Joe Girardi couldn’t get through to Cano until he benched Robinson late in the 2008 season.
Since that benching, Cano has been a different player. He was perceived to hit well after the benching, he definitely hustled in the field, had a terrific Winter League season, and had began this year with a big bat, carrying the Yankees (and the hurt A-Rod and cold Mark Teixeira) early on.
Interestingly, except for the terrible April last year, Cano was pretty consistent all year long in 2008.
I guess perception is greater than reality! But in the off season Cano did work hard on his conditioning, and worked extensively with Yankee hitting coach Kevin Long. He also began to be more selective at the plate, actually taking pitches out of the zone (and taking some bad strikes), while swing at good strikes. Not necessarily good pitchers strikes, but good strikes to hit.
Cano is also having a Gold Glove caliber season at second base, making unbelievable plays all year. His signature play of ranging far up the middle, fielding the ball on the run and then flipping the ball across his body to Teixeira at first has performed a half dozen times already. Cano turns the best double play pivot in baseball and definitely has the best throwing arm of any second baseman.
In 1961 the Yankees had the M & M boys in Mickey Mantle and Roger Maris. Now the Yankees have the C and C boys in Melky Cabrera and Robinson Cano.
It is good to see the C and C boys back playing exciting baseball. Each has had their moments of glory with Melky having walk off homers and games like yesterday.
It is way too early to predict what Cabrera and Cano can accomplish. One could only hope they carry on the tradition of Yankee best friends helping to lead the way to World Series titles like Derek Jeter and Jorge Posada did.

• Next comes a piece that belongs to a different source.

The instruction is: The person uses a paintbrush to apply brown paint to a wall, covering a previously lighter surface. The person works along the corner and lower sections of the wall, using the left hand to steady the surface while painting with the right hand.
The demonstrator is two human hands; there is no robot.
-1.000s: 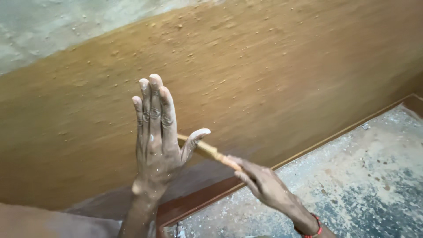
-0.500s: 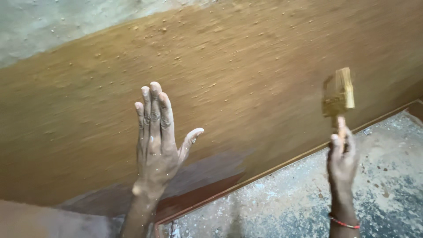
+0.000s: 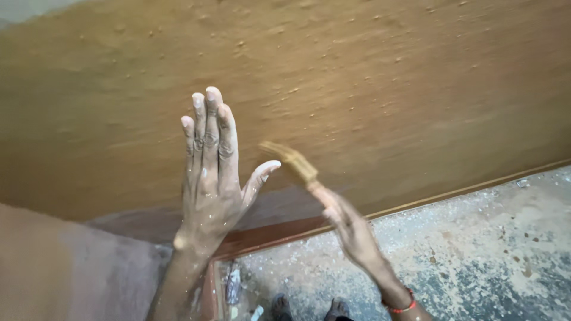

But Yankee fans will take what they have right now, two players who have appeared to become hard workers, looking to improve their games and taking nothing for granted.
Both have seemed to appease the sabermetricians, who always wanted both guys to take more pitches and draw more walks. Each player is on pace this season to equal or succeed their 162 game walk totals. This is an improvement in patience, although I want to point out that many times each player swings early in the count with much success, like yesterday’s second inning three-run homer by Melky.
Let’s not jump the C and C Hall of Fame bandwagon yet, and Yankee fans should not give up on Gardner yet, either. Right before he broke his thumb, Gardner was coming into his own as the type of player the Yankee organization envisioned. All three players can do good things on a baseball field to help the Yankees win games.
Yankee fans just have to realize that it won’t be every time in every game.